Hamburg: Zoff an der HafenCity Universität
Wegen Corona ist auch die Werkstatt der HCU, in der die angehenden Architektinnen und Stadtplaner große Modelle aus Holz und Plexiglas bauen könnten, seit anderthalb Jahren geschlossen. Stattdessen werden die Anforderungen runtergeschraubt, die Studierenden behelfen sich in Heimarbeit mit kleineren Papp-Modellen. Auch der PC-Pool ist noch nicht wieder zugänglich, obwohl nicht alle Studis sich die teure Software leisten können, die man etwa für ein Architekturstudium auf seinen Laptop laden müsste.
Der Frust ist groß. Als die HCU am 26. August stolz auf ihrem Instagram-Kanal den Besuch von Bundesverkehrsminister Andreas Scheuer (CSU) verkündetet, blieb die Häme nicht lange aus: „Wieso darf der Clown in die Uni, aber ich nicht?“, lautet ein Kommentar, „Studierende aussperren, aber für den Wahlkampf wird dann wohl doch der rote Teppich ausgerollt“, ein anderer. HCU-Präsident Jörg Müller-Lietzkow steht der CDU nahe, gehörte bei der Landtagswahl 2016 zum Kompetenzteam der CDU Rheinland-Pfalz um Julia Klöckner.
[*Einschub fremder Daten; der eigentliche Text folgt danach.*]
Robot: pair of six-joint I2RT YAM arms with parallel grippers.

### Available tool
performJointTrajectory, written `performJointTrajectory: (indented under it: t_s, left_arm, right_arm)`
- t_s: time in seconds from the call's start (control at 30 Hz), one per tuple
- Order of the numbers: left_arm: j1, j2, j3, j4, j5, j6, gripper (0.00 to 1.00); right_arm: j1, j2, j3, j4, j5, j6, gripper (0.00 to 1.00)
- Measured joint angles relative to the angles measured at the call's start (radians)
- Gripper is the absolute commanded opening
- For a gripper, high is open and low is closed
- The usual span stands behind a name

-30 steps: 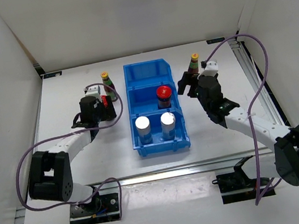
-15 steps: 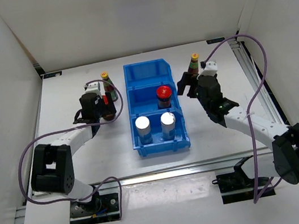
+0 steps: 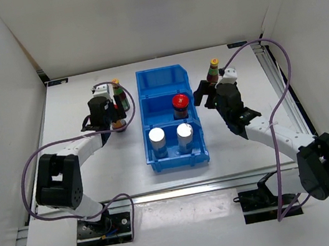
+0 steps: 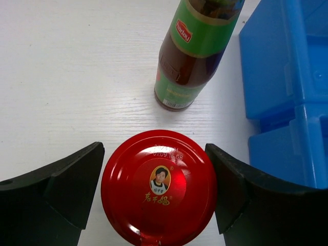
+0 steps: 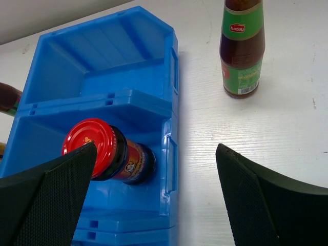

Der Uni-Präsident, so klagt die Studierendenvertretung, verweigere die Kommunikation mit den Gremien, reagiere nicht auf Mails und informiere nicht, wie es an der Uni weitergehe.
Gegenüber dem Abendblatt weist Müller-Lietzkow, der sein Amt erst 2019 angetreten hat, alle Vorwürfe zurück. Der Austausch mit Studierenden habe für ihn höchste Bedeutung und finde regelmäßig statt.
Im Oktober beginnt das Wintersemester, dann sollen Seminare und Vorlesungen an der HCU mit bis zu 100 Teilnehmern wieder in Präsenz stattfinden. Alle Lehrräume sollen bis dahin mit Luftfiltern ausgestattet sein.